TASK ITEM: Only one stretch of the data below is wanted: the lines from the one with "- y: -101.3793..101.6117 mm" through the one with "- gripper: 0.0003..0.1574", repeated exactly.

EXERCISE DATA:
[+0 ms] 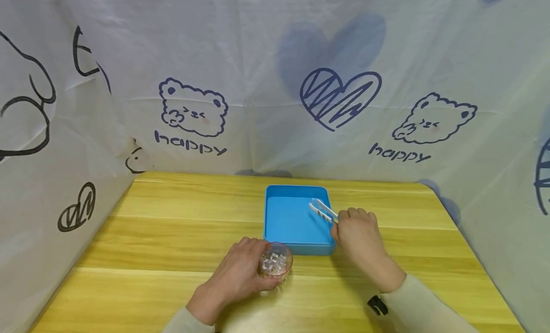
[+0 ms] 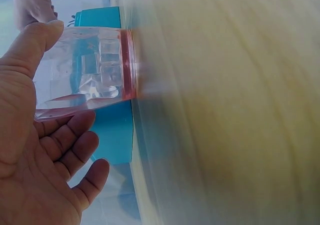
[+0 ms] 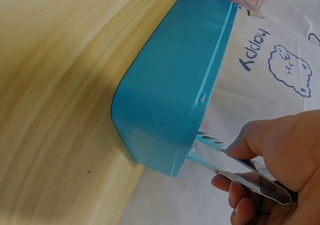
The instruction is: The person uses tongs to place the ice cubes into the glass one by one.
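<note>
In the head view, my left hand [image 1: 238, 271] holds a clear plastic cup [image 2: 60, 92] with a reddish rim and base, standing on the table by the near left corner of a blue tray [image 1: 301, 250]. Several small clear cubes [image 1: 273, 264] lie inside the cup. My right hand [image 1: 358, 235] grips a pair of small white tongs [image 1: 323, 211] over the tray's right wall. Their tips reach down into the tray, and in the right wrist view the tray wall hides them. Thumb and fingers press the tongs' two arms from either side.
Beneath everything is a yellow wood-grain table [image 1: 180, 228]. A pale cloth [image 1: 258, 84] printed with bears and hearts hangs behind it and along both sides. A small black object [image 1: 377, 305] shows at the right sleeve cuff.
</note>
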A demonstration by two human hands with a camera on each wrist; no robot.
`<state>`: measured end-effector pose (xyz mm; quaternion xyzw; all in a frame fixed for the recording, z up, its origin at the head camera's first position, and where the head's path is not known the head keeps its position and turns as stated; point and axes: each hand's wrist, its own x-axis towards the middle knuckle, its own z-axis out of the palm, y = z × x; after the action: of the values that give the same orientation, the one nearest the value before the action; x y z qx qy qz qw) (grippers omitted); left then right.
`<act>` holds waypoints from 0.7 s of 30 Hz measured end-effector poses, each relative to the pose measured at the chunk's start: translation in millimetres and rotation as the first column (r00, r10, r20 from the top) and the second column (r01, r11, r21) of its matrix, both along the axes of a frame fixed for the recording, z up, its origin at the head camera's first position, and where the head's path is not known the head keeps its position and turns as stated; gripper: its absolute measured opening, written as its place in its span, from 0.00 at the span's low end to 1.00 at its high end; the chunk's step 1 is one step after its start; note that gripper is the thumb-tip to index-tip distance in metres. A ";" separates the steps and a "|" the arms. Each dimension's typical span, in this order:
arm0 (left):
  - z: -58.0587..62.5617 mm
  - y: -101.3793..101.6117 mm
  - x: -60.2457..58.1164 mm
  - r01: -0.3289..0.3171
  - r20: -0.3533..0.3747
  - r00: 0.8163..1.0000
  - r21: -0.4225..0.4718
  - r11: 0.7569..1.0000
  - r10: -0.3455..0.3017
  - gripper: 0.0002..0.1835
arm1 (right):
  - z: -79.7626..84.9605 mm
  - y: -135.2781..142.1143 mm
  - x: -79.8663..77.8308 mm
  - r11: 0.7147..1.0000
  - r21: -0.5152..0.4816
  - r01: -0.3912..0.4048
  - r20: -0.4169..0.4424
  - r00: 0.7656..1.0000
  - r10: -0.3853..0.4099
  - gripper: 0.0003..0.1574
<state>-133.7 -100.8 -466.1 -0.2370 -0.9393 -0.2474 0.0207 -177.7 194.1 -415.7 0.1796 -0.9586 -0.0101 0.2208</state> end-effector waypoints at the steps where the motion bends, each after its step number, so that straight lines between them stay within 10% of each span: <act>1: 0.0 0.0 -0.1 0.001 0.000 1.000 0.000 1.000 -0.001 0.40 | -0.3 -1.1 -1.4 1.000 0.004 0.008 0.006 1.000 -0.008 0.21; 21: 1.8 -1.6 0.2 0.000 0.012 1.000 0.009 1.000 -0.001 0.40 | -10.4 -13.9 -27.6 0.997 0.039 0.067 0.084 0.994 -0.070 0.21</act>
<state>-133.5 -102.4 -464.3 -0.2355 -0.9382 -0.2529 0.0158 -205.3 180.3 -426.1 0.1506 -0.9725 -0.0271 0.1758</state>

EXERCISE RESPONSE:
  - y: -101.3793..101.6117 mm
  - x: -60.2457..58.1164 mm
  - r01: -0.3289..0.3171
  - r20: -0.3533..0.3747
  - r00: 0.8163..1.0000
  - r21: -0.4225..0.4718
  - r11: 0.7569..1.0000
  - r10: -0.3455..0.3017
  - gripper: 0.0002..0.1835
arm1 (right):
  - z: -79.7626..84.9605 mm
  - y: -135.2781..142.1143 mm
  - x: -79.8663..77.8308 mm
  - r11: 0.7147..1.0000
  - r21: -0.5152..0.4816
  - r01: -0.3912..0.4048
  - r20: -0.4169..0.4424
  - r00: 0.7656..1.0000
  - r10: -0.3853..0.4099
  - gripper: 0.0003..0.1574

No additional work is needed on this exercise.